• _What you are asked to do_:
Copy out each line of the data that contains "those".

BEGIN Data under study

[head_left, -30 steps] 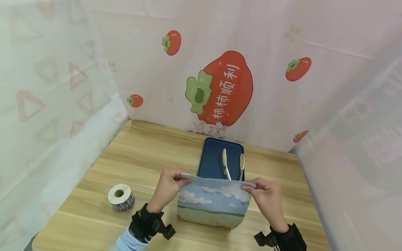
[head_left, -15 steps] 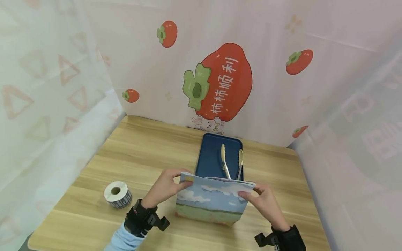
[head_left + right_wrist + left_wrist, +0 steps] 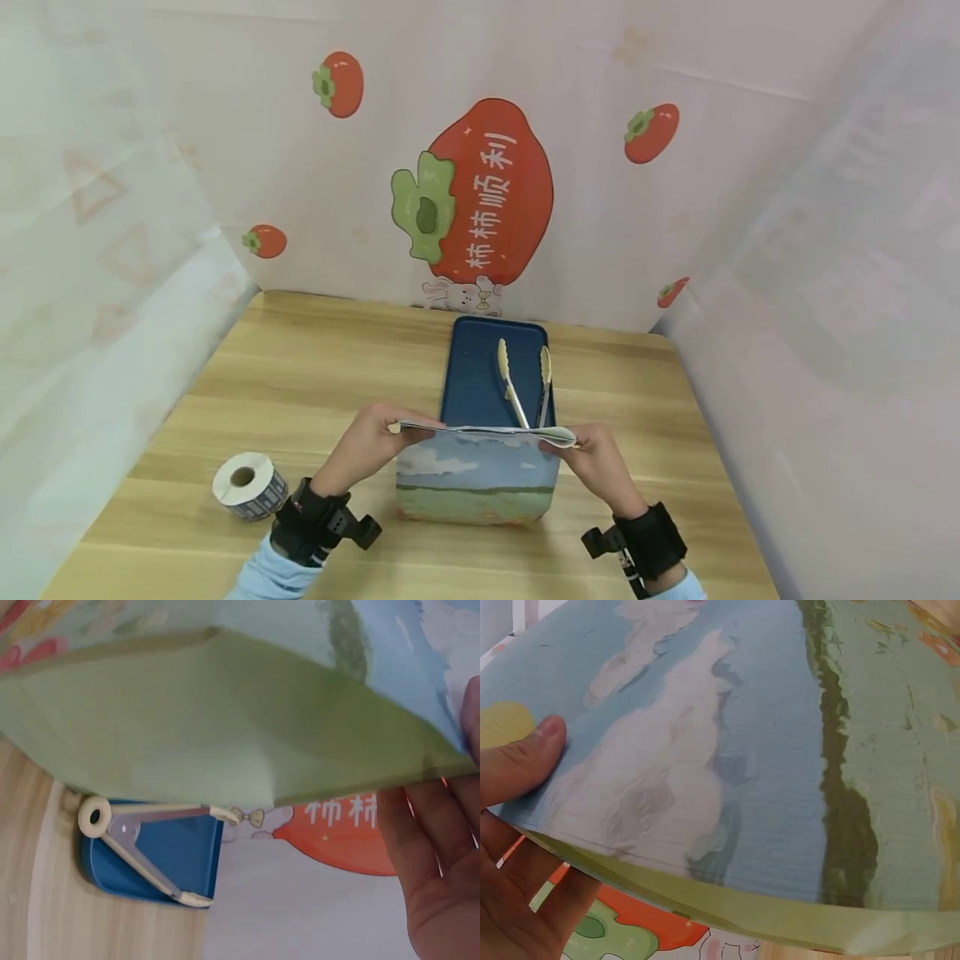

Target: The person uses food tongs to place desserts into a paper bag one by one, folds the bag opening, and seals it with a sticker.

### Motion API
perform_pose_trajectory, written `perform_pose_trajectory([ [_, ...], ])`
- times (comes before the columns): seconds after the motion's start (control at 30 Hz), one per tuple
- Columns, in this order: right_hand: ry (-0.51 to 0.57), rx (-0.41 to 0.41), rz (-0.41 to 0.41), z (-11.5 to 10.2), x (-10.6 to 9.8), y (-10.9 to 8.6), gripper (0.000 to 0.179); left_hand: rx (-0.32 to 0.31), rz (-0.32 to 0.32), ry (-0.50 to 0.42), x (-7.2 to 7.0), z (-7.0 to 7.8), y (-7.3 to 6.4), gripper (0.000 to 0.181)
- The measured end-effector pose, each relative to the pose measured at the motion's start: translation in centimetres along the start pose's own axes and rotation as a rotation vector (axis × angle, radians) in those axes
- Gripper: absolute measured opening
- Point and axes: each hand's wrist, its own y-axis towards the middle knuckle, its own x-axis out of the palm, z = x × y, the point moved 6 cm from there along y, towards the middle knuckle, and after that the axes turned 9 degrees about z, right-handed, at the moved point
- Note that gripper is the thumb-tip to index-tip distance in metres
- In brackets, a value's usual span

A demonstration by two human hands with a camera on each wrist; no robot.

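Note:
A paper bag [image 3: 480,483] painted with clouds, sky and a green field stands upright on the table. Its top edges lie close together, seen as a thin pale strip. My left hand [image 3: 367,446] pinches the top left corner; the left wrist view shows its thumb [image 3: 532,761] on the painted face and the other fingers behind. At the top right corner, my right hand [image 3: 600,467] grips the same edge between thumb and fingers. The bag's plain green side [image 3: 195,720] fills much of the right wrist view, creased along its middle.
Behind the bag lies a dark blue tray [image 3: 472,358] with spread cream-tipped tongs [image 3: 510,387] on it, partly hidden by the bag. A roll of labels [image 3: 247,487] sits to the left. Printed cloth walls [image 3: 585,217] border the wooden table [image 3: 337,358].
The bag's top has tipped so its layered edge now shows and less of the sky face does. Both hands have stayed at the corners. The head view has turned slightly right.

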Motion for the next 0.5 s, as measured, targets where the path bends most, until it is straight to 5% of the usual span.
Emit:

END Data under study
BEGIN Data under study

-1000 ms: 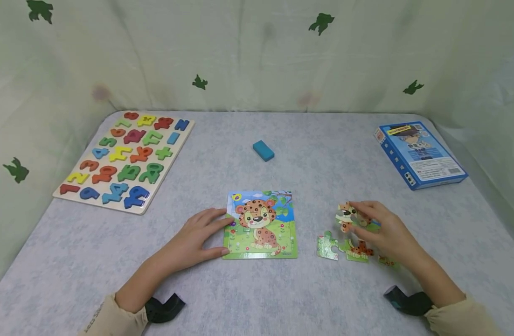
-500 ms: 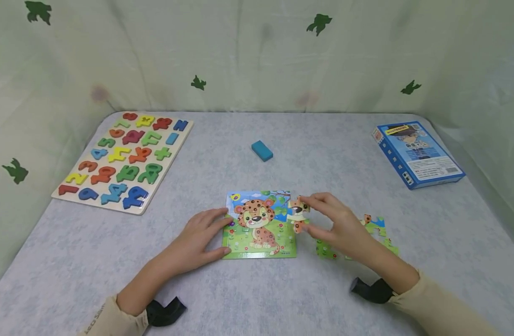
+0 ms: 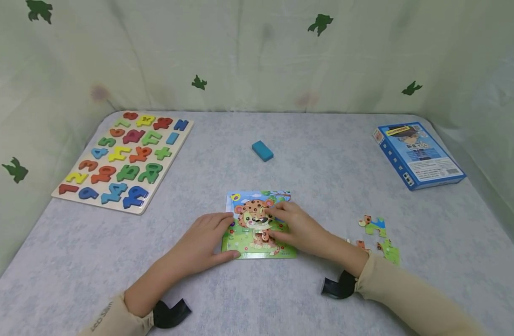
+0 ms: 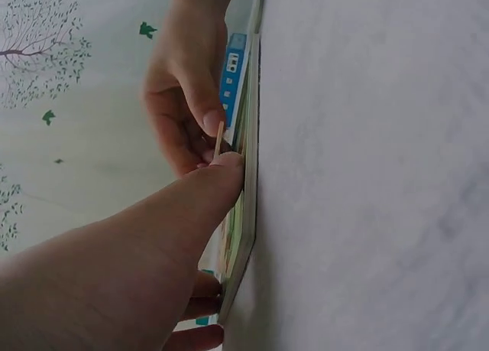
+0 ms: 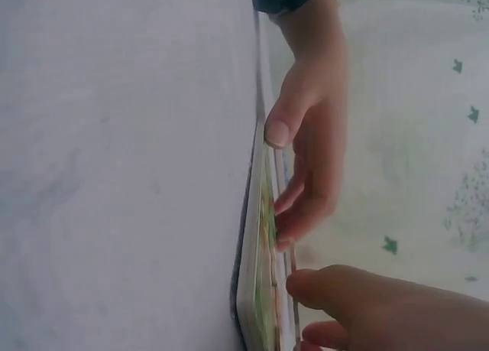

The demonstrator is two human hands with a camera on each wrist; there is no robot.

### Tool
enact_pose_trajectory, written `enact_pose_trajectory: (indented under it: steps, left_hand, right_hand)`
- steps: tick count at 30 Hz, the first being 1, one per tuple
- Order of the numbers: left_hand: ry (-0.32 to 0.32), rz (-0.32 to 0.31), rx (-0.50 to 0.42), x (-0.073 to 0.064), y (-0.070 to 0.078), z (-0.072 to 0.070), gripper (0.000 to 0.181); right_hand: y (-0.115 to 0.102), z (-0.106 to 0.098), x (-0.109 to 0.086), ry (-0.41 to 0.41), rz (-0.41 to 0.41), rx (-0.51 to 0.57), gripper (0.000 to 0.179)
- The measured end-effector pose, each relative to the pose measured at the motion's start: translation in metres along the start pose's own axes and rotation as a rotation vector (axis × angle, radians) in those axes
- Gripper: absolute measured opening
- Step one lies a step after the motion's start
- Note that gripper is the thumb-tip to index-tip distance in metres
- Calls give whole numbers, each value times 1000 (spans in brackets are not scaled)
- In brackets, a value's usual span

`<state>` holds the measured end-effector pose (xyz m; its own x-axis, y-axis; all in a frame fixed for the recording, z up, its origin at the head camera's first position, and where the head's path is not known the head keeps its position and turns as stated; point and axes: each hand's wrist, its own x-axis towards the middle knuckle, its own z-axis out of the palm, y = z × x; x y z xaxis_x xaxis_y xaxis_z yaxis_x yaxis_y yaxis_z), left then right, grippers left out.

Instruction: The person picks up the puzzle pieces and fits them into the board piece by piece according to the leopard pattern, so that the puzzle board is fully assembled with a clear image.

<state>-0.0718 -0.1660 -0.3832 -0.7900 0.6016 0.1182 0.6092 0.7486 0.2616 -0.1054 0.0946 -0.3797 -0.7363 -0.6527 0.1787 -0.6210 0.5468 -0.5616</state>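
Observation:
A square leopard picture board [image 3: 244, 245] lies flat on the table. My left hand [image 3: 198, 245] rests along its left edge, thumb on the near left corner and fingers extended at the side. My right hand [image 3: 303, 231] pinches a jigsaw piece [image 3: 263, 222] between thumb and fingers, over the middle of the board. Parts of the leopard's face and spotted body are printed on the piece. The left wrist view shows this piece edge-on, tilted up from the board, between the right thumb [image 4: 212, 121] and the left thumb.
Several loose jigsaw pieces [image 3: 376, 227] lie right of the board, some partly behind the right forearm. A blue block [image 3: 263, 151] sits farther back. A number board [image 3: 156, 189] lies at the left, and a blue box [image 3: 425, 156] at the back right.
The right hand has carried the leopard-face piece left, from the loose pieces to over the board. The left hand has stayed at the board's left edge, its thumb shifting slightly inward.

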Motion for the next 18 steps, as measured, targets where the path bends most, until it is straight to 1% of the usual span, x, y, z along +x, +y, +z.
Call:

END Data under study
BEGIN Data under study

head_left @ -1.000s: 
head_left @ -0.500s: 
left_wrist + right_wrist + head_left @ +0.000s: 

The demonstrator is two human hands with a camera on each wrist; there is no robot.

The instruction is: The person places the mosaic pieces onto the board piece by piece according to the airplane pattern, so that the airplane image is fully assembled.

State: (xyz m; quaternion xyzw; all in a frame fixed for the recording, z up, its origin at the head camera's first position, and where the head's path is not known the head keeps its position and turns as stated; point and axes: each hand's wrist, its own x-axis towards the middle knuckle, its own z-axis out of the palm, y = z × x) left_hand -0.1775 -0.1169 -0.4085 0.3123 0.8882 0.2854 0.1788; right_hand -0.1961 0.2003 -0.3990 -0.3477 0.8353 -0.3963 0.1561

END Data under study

• _Result_:
- The measured end-effector pose, each relative to the pose measured at the motion's start: translation in centimetres along the start pose's own axes and rotation as a rotation vector (axis × angle, radians) in those axes
- The measured end-effector pose, each relative to the pose measured at the motion's start: translation in metres along the start pose's own axes and rotation as a rotation vector (axis × angle, radians) in those axes

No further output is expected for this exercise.